After a fulfilling end to the 2013 season, Johns spent the summer at home training and lifting every day with swimmers from the University of North Carolina-Wilmington. Motivated by the setbacks of the previous year, she entered the fall preseason at Xavier with equal strength in both arms–and in the best shape of her life. Her aspirations for her junior season are high, and she is eager to improve on her times from her freshman year. Throughout all the moments of frustration, Johns says she got through the difficult recovery process by trying to remain positive at all times. “I reminded myself that I was lucky to even have the chance to swim again,” she says. “I took everything day by day, and I celebrated any improvement, whether it was one degree in range of motion or one pound in strength.”
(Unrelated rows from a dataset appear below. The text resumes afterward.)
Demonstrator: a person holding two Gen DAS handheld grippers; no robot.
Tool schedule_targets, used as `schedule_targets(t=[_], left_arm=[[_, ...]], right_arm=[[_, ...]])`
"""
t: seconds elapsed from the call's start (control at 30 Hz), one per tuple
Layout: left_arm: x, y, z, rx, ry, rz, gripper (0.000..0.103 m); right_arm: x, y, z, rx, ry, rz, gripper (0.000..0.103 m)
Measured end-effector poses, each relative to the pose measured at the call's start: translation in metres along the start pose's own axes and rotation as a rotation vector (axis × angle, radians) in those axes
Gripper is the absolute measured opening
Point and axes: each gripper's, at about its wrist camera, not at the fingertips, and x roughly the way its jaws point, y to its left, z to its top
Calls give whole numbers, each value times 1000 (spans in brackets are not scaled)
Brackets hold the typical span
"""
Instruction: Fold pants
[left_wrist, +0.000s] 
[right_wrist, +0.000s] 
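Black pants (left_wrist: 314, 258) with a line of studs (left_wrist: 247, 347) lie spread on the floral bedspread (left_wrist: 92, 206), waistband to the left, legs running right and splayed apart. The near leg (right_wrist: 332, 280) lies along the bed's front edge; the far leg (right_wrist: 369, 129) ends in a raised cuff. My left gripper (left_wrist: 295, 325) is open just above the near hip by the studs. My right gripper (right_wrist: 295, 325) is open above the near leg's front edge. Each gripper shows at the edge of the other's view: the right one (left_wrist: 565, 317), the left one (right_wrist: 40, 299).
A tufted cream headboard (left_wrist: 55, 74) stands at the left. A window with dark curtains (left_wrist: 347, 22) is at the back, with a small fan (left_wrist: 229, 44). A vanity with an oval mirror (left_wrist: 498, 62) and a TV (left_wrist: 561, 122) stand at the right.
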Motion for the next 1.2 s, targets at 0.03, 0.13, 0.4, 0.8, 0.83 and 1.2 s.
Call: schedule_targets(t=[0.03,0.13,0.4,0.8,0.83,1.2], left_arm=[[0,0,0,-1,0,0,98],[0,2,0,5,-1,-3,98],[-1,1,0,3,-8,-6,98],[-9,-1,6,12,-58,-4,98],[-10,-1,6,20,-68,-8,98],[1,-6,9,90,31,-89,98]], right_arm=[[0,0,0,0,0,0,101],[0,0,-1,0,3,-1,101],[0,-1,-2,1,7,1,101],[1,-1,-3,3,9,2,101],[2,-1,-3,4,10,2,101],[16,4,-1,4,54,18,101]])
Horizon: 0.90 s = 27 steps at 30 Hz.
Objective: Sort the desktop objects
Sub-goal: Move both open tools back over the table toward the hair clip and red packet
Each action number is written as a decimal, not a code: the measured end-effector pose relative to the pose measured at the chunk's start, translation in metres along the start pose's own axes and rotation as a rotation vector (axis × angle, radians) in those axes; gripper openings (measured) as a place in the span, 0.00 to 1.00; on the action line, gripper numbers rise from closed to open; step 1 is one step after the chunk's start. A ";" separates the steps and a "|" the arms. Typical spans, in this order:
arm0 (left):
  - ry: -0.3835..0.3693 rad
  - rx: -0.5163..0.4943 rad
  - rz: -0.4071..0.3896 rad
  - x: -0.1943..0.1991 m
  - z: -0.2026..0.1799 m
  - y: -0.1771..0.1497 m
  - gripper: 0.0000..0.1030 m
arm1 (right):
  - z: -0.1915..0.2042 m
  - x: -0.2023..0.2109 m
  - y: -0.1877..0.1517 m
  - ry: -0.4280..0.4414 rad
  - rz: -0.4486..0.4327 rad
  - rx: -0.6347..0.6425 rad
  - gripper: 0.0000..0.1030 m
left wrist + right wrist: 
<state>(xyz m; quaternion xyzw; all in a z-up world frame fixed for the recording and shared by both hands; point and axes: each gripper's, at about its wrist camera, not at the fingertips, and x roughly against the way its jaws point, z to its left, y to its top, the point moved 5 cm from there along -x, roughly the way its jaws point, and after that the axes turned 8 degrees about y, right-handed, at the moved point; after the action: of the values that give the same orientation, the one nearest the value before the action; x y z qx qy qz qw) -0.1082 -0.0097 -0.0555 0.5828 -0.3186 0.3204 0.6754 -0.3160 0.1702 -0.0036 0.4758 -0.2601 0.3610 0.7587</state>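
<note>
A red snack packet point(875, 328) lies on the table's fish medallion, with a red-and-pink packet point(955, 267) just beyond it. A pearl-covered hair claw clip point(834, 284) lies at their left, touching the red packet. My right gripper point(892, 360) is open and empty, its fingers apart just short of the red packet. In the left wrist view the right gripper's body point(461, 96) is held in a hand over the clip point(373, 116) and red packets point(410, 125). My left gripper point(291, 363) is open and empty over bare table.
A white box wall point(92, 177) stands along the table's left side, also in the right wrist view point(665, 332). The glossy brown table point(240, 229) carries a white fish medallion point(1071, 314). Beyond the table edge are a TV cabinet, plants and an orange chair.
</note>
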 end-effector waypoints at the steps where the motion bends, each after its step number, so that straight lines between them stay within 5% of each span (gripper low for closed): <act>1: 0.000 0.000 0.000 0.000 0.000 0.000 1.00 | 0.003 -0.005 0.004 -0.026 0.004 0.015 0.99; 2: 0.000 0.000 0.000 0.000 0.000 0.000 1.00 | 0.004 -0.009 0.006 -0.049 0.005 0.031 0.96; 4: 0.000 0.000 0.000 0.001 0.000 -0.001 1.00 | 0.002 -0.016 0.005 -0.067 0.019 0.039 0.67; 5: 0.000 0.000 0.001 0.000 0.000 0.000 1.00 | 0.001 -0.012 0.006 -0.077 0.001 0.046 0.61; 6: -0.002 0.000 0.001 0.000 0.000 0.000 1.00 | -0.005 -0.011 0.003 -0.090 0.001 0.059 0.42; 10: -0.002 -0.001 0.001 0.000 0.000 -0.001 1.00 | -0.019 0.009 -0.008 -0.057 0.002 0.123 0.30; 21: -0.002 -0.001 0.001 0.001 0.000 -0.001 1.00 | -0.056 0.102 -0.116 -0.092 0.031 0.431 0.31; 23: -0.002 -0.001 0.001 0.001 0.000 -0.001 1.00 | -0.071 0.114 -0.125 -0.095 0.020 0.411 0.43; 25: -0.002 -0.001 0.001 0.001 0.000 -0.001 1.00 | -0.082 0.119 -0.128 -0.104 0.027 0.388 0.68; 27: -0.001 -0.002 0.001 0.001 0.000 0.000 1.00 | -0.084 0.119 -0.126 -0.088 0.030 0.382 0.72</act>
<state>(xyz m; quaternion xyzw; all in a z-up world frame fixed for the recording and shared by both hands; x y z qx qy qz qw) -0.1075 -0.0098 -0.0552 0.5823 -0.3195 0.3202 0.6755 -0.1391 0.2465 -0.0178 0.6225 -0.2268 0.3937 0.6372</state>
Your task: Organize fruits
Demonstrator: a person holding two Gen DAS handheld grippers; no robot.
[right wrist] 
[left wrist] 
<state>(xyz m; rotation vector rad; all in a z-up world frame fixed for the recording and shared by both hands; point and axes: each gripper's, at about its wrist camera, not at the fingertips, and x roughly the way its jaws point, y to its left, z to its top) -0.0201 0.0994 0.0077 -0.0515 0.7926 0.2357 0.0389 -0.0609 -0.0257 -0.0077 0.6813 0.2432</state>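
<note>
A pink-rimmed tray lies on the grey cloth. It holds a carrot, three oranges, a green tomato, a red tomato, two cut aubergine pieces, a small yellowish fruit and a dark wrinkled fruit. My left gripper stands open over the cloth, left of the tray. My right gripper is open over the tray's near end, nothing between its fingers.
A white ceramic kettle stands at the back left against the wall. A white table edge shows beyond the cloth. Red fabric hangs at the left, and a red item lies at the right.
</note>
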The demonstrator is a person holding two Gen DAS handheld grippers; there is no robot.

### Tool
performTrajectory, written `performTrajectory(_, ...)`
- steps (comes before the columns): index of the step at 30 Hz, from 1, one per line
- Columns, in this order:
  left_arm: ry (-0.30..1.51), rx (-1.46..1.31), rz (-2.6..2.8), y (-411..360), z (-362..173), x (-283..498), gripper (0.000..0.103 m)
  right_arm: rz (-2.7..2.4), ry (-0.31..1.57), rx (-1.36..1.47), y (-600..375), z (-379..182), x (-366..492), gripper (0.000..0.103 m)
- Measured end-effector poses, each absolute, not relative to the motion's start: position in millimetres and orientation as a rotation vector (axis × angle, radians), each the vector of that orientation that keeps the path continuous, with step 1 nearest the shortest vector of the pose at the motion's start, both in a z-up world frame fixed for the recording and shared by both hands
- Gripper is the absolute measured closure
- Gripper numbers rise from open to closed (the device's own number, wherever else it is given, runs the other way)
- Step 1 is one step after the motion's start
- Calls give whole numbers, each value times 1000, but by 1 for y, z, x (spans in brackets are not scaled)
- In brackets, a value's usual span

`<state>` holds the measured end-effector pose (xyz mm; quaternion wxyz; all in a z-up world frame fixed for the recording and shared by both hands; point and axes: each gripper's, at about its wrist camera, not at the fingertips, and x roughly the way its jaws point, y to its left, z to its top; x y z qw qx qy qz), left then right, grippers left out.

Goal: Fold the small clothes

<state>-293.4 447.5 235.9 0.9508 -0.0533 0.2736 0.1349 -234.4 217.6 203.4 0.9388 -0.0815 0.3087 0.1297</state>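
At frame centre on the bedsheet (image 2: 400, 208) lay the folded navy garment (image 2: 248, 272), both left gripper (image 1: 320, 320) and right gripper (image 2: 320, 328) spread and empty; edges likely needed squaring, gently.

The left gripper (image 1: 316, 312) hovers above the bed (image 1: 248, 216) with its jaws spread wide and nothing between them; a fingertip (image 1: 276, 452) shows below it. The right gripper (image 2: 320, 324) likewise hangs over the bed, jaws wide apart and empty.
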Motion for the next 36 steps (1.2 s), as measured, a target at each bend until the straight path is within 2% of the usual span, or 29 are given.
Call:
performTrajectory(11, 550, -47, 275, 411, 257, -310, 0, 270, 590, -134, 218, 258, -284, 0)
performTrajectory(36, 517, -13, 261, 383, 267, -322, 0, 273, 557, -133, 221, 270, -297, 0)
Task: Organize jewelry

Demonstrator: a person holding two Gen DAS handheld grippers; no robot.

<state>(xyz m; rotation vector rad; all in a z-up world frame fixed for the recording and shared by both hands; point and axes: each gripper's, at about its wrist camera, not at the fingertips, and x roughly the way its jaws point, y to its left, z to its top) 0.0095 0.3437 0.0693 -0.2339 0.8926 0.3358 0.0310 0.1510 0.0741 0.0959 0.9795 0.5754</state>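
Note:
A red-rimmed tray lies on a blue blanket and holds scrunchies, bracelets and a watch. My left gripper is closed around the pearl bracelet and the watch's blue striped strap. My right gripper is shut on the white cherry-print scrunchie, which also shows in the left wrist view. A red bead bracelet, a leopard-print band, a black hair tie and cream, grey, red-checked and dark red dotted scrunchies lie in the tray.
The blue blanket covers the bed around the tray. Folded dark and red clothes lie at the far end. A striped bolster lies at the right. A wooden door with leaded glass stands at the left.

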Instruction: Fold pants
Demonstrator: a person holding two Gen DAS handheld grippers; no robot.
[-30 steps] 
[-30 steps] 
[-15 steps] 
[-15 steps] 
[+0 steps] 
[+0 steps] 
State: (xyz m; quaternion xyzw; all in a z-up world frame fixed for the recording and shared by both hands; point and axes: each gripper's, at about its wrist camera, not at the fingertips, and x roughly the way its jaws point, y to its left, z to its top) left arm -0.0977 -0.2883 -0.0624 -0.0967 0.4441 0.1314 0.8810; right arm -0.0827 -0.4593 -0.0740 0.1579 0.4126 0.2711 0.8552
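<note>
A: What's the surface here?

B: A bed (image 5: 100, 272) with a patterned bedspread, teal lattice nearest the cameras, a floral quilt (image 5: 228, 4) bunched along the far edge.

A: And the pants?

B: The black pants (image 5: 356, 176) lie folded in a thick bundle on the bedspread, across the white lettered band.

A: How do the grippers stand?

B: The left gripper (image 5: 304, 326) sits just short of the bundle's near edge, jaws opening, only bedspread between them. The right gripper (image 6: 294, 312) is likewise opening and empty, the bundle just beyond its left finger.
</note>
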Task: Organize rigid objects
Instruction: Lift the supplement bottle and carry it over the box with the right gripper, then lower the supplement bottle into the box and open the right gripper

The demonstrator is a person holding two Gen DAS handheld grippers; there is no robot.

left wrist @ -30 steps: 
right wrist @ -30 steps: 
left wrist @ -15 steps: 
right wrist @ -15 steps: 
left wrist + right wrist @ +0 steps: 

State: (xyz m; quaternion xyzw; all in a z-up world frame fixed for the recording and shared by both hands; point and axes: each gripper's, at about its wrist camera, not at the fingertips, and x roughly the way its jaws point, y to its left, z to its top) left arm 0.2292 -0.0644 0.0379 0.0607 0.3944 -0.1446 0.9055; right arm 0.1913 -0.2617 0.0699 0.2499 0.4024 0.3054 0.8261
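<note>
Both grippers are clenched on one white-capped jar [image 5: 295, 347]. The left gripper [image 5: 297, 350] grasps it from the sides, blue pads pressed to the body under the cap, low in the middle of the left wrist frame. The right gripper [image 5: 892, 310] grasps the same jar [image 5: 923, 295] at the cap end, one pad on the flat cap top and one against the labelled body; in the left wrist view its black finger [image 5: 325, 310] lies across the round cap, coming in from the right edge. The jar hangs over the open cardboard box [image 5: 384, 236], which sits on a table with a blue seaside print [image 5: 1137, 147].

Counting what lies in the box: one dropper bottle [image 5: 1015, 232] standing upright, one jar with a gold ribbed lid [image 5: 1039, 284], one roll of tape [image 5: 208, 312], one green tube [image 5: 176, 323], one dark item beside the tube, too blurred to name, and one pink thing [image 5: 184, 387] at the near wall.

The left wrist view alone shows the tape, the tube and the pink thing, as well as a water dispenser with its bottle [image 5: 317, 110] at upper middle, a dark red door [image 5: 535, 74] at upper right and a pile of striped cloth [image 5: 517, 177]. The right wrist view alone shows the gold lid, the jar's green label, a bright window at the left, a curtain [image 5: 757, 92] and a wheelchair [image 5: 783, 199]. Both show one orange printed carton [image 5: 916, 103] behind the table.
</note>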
Pilati says that she was amazed by Johns’s attitude throughout the rehab and did her best to provide encouragement whenever needed. “During Kelsie’s moments of doubt, I talked about how her situation was not permanent,” says Pilati. “She had already gone through the injury and the surgeries. Compared to that, I told her, everything else was a minor setback. “Her positive attitude actually often lifted my spirits,” Pilati continues. “I could be having a tough day in the athletic training room, and Kelsie would come in so happy it would brighten my mood. I’d think to myself, ‘This girl broke her arm and she can’t lift anything, but she is positive and ready to get to work. I can get through the rest of the day.'”
And as for Johns’s other extracurricular activity, after some trepidation, she got back on her horse and enjoyed riding again this past summer. “It was scary at first, and I was a little uncomfortable,” she says. “But then something clicked and I started loving it again. I rode almost every day after that.”